Porti, Santi (Federagenti): "Se ne parla poco ma i problemi restano: semplificazione e dragaggi le parole d'ordine"
di Marco Innocenti
"C'è da rimboccarsi le maniche soprattutto in questo momento in cui il sistema portuale può fare il vero salto di qualità"
“Si parla poco dei porti italiani perché funzionano". Ma questo non vuol dire necessariamente che tutto vada per il verso giusto. E' il senso dell'allarma lanciato da Alessandro Santi, presidente di Federagenti. "Gli stessi porti - insiste Santi - sono parte caratterizzante di un sistema logistico italiano che ha prestazioni mediocri galleggiando al 19° posto mondiale del Logistic Performance Index (World Bank) dietro a tanti paesi europei; e questo sistema logistico inefficiente costa alle imprese italiane l’11% in più rispetto a un competitor europeo (CDP). Il sistema portuale italiano si colloca fra i primi 25 al mondo per numero di toccate di navi container ma è al 18° posto per efficienza di sbarco con un tempo medio di 0,92 giorni contro la media di 0,71 indicata da UNCTAD”.

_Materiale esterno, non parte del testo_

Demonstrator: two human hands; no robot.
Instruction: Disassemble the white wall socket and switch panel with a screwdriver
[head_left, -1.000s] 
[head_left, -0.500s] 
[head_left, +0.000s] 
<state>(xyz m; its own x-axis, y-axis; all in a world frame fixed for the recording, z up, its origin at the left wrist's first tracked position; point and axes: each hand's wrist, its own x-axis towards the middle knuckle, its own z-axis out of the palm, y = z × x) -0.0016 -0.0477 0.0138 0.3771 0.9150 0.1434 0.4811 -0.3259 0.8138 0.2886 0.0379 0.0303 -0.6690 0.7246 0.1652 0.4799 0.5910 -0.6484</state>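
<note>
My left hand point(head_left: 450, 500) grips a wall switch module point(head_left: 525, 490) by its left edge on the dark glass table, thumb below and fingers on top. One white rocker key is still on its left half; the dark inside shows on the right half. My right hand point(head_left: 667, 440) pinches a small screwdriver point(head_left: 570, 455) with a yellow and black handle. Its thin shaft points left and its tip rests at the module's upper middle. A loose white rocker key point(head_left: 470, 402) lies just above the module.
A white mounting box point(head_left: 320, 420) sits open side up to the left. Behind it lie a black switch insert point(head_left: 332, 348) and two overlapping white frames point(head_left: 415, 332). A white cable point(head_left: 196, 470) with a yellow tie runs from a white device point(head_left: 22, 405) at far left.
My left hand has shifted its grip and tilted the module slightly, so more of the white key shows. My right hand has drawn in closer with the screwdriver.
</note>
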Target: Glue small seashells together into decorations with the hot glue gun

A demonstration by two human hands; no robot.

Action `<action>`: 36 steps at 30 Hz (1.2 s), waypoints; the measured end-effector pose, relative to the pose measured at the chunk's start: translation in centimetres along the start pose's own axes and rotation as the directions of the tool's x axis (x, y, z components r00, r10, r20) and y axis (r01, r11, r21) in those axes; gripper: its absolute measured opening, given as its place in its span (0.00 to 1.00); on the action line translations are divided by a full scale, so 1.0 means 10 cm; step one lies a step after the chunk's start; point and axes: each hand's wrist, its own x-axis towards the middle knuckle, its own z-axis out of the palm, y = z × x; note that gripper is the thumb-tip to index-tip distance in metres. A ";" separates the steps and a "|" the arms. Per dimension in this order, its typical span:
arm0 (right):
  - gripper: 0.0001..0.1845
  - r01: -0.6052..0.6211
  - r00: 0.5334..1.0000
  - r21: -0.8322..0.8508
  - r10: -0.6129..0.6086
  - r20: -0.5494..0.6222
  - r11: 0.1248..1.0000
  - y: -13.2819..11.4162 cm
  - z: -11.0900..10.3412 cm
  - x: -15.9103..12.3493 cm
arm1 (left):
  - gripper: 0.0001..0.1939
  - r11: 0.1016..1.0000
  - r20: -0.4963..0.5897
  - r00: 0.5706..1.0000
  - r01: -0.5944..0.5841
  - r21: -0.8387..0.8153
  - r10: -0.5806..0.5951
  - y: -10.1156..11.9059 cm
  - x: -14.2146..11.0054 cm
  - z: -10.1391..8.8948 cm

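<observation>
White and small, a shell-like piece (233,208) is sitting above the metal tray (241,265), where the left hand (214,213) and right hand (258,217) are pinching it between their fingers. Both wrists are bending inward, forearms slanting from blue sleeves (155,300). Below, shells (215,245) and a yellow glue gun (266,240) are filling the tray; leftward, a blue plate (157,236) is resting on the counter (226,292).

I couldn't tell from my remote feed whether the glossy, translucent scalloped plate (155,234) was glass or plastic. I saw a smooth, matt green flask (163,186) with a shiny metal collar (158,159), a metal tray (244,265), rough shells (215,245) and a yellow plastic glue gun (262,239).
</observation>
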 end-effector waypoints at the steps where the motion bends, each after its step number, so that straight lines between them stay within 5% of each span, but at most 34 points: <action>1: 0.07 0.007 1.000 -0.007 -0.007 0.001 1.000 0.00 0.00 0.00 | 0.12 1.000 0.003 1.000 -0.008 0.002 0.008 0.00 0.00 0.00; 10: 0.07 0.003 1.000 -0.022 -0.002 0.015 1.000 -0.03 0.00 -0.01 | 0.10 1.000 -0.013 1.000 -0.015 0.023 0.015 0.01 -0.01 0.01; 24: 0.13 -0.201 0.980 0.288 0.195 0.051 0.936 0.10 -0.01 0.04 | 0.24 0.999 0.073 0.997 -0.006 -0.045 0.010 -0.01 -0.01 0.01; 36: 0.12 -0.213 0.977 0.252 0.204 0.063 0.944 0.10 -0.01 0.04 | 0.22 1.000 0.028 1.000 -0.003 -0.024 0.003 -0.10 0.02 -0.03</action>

Secondo Santi c’è invece da rimboccarsi le maniche soprattutto nel momento attuale in cui i porti possono far fare il salto di qualità e fornire al sistema economico nazionale le armi per un rilancio. “Ma il sistema portuale italiano – prosegue – è sempre quello che per ottenere risposte deve confrontarsi con 8 ministeri diversi e dove la parola semplificazione è la più invocata da tutti ma che nei fatti non trova applicazione”. Secondo Federagenti l’esempio più evidente che è stato richiamato anche durante l’assemblea di Assoporti è relativo ai dragaggi: in tutti i porti europei, dragare i fondali rientra nell’ordinaria amministrazione gestionale dei porti, pur nel rispetto di sicurezza e ambiente. Nei porti italiani i dragaggi diventano invece degli incubi, attività straordinarie prive di ogni certezza in termini di tempi ma anche di fattibilità: ciò determina perdita di competitività e strategicità dei porti stessi, a vantaggio spesso di porti extranazionali.
Ma dei porti non si parla neppure a livello governativo o parlamentare. Poco importa che oggi nel totale riassestamento delle catene logistiche, si determina la necessità di maggiore efficienza e maggiori pescaggi visto che anche le navi che trasportano materie prime (grano, acciaio, argille) saranno più grandi perché impegnate su rotte alternative al Mar Nero come India, Brasile, Malesia, Canada e necessiteranno quindi di porti più “profondi” e competitivi. Venezia porto simbolo dell’immobilismo ambientale ha subito un ennesimo stop in questi giorni da parte della commissione VIA/VAS sul Piano Morfologico, evidenziando una volta di più i danni derivanti da competenze sparse su più ministeri. “Ma sui porti – conclude Santi – no news, good news. Forse”.